Smith, it’s fair to say, remains a highly controversial figure, with his legacy forever tainted by his fall and eventual imprisonment for corruption. Yet he, more than anyone else, is responsible for the Newcastle of today. And as one walks round the city and sees what he realised – from the US-style central motorway, and numerous modern housing estates, to his crowning achievement, the Civic Centre – the energy, ambition and sheer radical zeal that drove his project to reimagine Newcastle as a great city-state of the north is still palpable.
T Dan Smith was riding high when Terry Farrell, Britain’s most important architect-planner of the last 40 years, was growing up in Newcastle. It’s fair to say that Farrell’s approach to city-making, manifest in projects around the world, as well as his home city where he led the 1990s regeneration of the derelict quayside, is almost diametrically opposed to Smith’s. Yet the share a fundamental belief that cities are more than just bricks and mortar, steel and concrete, but are central to defining who we are – and who we want to be – as individuals and as society. In contrast to Smith’s top-down, paternalistic approach, Farrell sees this as meaning that everyone should have a voice in the conversation about a city’s future.

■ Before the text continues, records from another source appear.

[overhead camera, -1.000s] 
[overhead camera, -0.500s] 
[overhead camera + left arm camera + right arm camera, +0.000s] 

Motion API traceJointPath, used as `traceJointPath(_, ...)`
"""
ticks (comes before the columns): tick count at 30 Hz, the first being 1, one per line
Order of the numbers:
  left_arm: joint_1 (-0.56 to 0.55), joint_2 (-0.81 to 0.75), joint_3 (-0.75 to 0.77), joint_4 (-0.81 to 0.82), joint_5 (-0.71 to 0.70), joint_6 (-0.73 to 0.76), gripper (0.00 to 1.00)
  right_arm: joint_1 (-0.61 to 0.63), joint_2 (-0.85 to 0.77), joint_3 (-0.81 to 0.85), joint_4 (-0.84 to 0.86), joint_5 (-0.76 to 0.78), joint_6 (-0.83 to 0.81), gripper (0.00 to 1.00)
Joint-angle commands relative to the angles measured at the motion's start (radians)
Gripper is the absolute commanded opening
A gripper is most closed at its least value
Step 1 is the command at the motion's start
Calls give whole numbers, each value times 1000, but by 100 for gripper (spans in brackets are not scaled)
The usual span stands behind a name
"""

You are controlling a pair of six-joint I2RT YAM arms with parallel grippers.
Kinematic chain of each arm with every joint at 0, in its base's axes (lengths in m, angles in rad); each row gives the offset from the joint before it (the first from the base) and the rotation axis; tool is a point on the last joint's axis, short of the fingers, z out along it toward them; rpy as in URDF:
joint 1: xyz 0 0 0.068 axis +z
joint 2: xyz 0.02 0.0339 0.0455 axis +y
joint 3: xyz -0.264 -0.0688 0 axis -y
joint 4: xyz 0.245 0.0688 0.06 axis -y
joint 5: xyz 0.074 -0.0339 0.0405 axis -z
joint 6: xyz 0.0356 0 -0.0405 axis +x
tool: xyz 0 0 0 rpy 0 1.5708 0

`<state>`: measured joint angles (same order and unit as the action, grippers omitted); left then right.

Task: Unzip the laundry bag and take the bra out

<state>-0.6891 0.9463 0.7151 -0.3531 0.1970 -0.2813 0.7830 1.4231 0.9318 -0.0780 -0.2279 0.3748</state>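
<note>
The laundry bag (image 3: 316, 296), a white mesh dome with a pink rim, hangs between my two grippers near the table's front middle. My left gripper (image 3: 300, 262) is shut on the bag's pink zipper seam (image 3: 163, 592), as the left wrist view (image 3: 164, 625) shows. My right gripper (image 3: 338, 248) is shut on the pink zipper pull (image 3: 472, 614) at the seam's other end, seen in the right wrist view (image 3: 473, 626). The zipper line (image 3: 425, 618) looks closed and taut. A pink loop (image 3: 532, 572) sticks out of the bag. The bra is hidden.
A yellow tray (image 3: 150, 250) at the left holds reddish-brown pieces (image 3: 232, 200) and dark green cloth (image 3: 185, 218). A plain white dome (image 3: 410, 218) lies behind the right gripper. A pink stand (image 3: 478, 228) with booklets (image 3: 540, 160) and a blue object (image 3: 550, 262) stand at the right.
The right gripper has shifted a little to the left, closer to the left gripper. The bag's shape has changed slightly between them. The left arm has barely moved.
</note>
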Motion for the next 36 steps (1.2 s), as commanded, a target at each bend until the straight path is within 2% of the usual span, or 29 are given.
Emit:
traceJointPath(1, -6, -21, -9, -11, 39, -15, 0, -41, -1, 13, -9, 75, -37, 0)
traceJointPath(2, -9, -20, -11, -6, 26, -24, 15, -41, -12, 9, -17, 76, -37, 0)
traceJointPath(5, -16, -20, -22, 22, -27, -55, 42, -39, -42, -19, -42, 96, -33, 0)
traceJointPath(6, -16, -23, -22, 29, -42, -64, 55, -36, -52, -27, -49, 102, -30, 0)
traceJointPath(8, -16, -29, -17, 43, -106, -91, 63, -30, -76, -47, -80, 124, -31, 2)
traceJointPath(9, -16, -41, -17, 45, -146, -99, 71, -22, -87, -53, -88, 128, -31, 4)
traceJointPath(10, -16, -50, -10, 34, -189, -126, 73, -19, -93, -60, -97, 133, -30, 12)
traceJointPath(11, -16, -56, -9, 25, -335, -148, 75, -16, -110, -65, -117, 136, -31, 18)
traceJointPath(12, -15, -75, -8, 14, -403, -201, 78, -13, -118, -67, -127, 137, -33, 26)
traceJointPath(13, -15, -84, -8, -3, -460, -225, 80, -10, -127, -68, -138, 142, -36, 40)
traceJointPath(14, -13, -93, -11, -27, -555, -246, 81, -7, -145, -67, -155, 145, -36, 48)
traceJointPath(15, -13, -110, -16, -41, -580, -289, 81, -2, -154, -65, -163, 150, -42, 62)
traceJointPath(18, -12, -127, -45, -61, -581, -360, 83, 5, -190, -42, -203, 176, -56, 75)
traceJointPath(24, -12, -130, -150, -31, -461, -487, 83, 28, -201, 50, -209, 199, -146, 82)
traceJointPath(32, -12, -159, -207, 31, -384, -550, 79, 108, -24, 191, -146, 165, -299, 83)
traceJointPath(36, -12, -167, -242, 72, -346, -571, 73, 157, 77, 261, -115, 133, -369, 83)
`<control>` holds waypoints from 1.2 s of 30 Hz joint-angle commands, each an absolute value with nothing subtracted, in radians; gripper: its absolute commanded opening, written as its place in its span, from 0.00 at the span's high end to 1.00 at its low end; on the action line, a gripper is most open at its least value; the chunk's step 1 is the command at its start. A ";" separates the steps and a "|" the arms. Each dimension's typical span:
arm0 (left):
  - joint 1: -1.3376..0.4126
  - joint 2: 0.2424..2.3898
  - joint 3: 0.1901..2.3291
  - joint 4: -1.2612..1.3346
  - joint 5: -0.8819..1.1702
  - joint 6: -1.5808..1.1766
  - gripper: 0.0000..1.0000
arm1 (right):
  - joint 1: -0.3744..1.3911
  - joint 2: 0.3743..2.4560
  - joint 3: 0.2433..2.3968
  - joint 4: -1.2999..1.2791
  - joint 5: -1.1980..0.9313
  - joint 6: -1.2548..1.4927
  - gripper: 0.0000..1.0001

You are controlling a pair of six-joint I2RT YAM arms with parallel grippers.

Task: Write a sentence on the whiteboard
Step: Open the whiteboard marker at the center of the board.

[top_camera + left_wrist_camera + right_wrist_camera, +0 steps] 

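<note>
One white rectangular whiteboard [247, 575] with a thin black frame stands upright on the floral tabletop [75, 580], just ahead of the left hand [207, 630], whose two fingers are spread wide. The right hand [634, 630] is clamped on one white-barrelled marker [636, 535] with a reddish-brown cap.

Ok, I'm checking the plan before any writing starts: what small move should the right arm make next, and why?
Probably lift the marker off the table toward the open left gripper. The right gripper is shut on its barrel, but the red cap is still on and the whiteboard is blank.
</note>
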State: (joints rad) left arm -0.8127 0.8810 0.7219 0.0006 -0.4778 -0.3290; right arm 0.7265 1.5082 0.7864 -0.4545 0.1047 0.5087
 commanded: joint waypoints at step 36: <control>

This simple yet quietly radical contention is the starting point for the Farrell Centre – a new public forum for architecture and cities, established by Newcastle University, which opens on 22 April. Combining a gallery, research hub and community space, the Farrell Centre aims to be a new type of public institution, a place where ideas are generated, tested and debated, and where everyone – from professionals to school kids – has a seat at the table.
Farrell has been the instigator of the project that bears his name in several ways. In 2018 he gave his practice archive to the university as a resource for research and engaging the public in architecture and planning. At the same time he pledged £1 million towards the refurbishment and transformation of a four-storey Victorian building on the edge of the university campus into an ‘urban room’ for Newcastle and Tyneside.
This followed the recommendation he had made in the Farrell Review, a report commissioned by the government into the UK’s built environment published in 2014, that every city should have an ‘urban room’ where local people can go to learn about the past, present and future of where they live. And following that model, a key part of the Farrell Centre will be a rolling programme of public talks, meetings, roundtables, workshops of school, families and young people all geared to encouraging participation in the debate about what kind of city we want to live in.
Cities, of course, have never existed in isolation. Local situations are felt (and often repeated) regionally, nationally and globally – and vice versa. And this no more true with the climate emergency and the seismic changes it imposes on how we live and understand our place in the world.
This provides the focus for the centre’s inaugural exhibition – More with Less: Reimagining Architecture for a Changing World – for which we have commissioned four architects to create installations that explore how we can dramatically reduce the built environment’s carbon footprint, but without compromising architecture’s potential to bring about social, cultural, and technological transformation.
This followed the recommendation he had made in the Farrell Review, a report commissioned by the government into the UK’s built environment published in 2014, that every city should have an ‘urban room’ where local people can go to learn about the past, present and future of where they live. And following that model, a key part of the Farrell Centre will be a rolling programme of public talks, meetings, roundtables, workshops for schools, families and young people all geared to encouraging participation in the debate about what kind of city we want to live in.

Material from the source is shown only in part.